The water was . . . cold. Not just nice and cool, but decidedly cold. It was awesome, and I drained most of it in one go. 

Suddenly I found myself examining the bottle with new eyes (after I got home, that is). The “Responsibly made in China” label on the bottom made me roll my eyes; however, after reading up on the (still family-owned) company’s site, it does appear they take more care than most to ensure good working conditions in the factory (KK also belongs to the 1% For The Planet project).

There’s certainly no issue with quality: The bottle is made from 18/8 stainless steel, thick enough that it takes most of my thumb strength to even slightly deflect it. The brushed finish is as even inside as out, and the cap, while obviously not vacuum insulated, does have an air space to help keep contents cold or hot. Sure, I’d be happy if it held more—the 20-ounce size is the largest of KK’s double-walled bottles—but if the bottle were fatter it would be difficult to hold with one hand, and if it were taller it would be unwieldy and unstable. Besides, 20 ounces of cold water feels way more refreshing than a liter of 105º water from my NATO canteen.
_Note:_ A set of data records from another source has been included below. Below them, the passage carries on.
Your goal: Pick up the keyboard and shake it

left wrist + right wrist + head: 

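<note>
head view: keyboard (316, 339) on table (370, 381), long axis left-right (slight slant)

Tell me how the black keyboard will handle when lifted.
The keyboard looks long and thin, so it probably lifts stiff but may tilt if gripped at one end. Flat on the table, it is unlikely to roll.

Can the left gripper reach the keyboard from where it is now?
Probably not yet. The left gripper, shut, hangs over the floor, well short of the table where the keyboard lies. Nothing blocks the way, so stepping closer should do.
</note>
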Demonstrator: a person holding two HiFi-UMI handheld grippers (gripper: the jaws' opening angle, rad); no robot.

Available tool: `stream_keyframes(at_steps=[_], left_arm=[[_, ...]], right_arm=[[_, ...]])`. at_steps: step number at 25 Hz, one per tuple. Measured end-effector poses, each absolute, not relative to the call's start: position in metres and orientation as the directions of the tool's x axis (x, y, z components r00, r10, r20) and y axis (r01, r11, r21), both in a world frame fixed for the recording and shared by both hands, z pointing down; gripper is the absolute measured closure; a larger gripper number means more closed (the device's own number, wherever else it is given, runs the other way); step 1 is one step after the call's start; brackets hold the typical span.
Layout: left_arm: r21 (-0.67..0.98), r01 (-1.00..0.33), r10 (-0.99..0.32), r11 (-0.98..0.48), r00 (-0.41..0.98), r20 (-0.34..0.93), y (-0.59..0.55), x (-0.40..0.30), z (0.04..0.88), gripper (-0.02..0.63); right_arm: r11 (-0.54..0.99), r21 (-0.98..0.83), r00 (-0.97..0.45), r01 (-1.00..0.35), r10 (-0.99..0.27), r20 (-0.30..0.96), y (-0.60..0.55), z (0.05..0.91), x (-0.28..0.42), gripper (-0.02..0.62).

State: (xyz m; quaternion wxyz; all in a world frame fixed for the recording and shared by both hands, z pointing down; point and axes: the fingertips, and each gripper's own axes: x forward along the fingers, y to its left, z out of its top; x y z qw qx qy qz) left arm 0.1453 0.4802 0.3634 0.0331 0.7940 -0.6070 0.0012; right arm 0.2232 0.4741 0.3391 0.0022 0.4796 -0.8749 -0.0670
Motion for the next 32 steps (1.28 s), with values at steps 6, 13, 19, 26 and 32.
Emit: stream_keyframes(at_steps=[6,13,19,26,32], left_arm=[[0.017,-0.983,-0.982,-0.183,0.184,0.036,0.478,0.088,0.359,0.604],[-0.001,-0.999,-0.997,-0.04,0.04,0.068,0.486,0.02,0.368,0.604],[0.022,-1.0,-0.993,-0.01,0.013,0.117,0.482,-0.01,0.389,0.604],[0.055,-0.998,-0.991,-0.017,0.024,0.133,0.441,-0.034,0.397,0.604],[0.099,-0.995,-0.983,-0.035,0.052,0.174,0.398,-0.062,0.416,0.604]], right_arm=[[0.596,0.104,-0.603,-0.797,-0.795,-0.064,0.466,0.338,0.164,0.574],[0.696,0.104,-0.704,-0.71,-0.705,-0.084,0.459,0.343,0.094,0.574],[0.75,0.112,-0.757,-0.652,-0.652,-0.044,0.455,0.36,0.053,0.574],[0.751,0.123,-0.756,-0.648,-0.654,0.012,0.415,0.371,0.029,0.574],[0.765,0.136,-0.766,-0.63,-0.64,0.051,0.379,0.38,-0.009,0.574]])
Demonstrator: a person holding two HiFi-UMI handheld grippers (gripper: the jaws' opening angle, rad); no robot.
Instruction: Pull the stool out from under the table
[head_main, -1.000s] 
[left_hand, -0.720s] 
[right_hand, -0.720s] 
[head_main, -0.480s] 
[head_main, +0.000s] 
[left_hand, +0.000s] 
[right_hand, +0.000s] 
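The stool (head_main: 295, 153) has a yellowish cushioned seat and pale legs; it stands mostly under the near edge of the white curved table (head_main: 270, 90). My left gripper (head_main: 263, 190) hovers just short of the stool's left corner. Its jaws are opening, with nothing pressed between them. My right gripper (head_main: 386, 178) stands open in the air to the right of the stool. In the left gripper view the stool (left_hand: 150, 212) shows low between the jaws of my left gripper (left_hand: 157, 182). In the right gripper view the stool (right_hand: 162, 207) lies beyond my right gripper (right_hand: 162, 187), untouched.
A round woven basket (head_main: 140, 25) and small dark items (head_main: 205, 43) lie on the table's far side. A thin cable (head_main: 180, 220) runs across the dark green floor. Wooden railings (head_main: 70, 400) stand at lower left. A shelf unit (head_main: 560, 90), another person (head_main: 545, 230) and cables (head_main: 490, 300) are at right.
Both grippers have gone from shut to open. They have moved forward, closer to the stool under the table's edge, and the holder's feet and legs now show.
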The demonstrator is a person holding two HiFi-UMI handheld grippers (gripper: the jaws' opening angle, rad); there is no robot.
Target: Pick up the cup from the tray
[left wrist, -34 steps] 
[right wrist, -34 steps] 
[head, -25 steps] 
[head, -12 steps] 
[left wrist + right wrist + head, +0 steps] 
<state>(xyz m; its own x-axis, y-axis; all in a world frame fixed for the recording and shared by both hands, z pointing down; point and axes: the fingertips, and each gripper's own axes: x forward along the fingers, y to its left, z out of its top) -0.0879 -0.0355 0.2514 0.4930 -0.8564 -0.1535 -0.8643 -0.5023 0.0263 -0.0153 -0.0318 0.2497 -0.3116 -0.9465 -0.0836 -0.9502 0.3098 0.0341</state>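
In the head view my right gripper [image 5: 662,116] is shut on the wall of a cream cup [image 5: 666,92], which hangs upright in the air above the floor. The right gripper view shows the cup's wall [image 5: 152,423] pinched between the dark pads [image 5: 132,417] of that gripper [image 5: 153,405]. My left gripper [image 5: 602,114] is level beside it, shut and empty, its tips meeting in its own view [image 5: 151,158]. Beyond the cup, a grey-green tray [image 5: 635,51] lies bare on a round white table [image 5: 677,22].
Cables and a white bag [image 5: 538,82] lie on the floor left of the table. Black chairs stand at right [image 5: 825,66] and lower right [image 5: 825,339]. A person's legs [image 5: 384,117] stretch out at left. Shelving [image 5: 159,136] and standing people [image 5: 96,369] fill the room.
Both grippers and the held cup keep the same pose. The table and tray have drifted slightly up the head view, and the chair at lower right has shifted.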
Titanium option? Well, okay, but titanium, while saving a few ounces, would add hugely to cost, so that’s a tradeoff rather than a failing. I note that the company makes a bicycle cage for the double-walled bottle, which could easily be adapted to suit a motorcycle—nice to have all-day cold water available on a warm ride.

Not as cool as a NATO canteen - but much colder

Every once in a while I come across a product that defies my best attempts at criticism—when function, style, durability, price, and social responsibility (40 million water bottles go into the trash in the U.S. every day) come together to create what I refer to as irreducible perfection. I have to add the KK double-walled bottle to that short list. 

As long as I don’t have to write out the name. Hey, if they made a Kup I could call it the . . . never mind.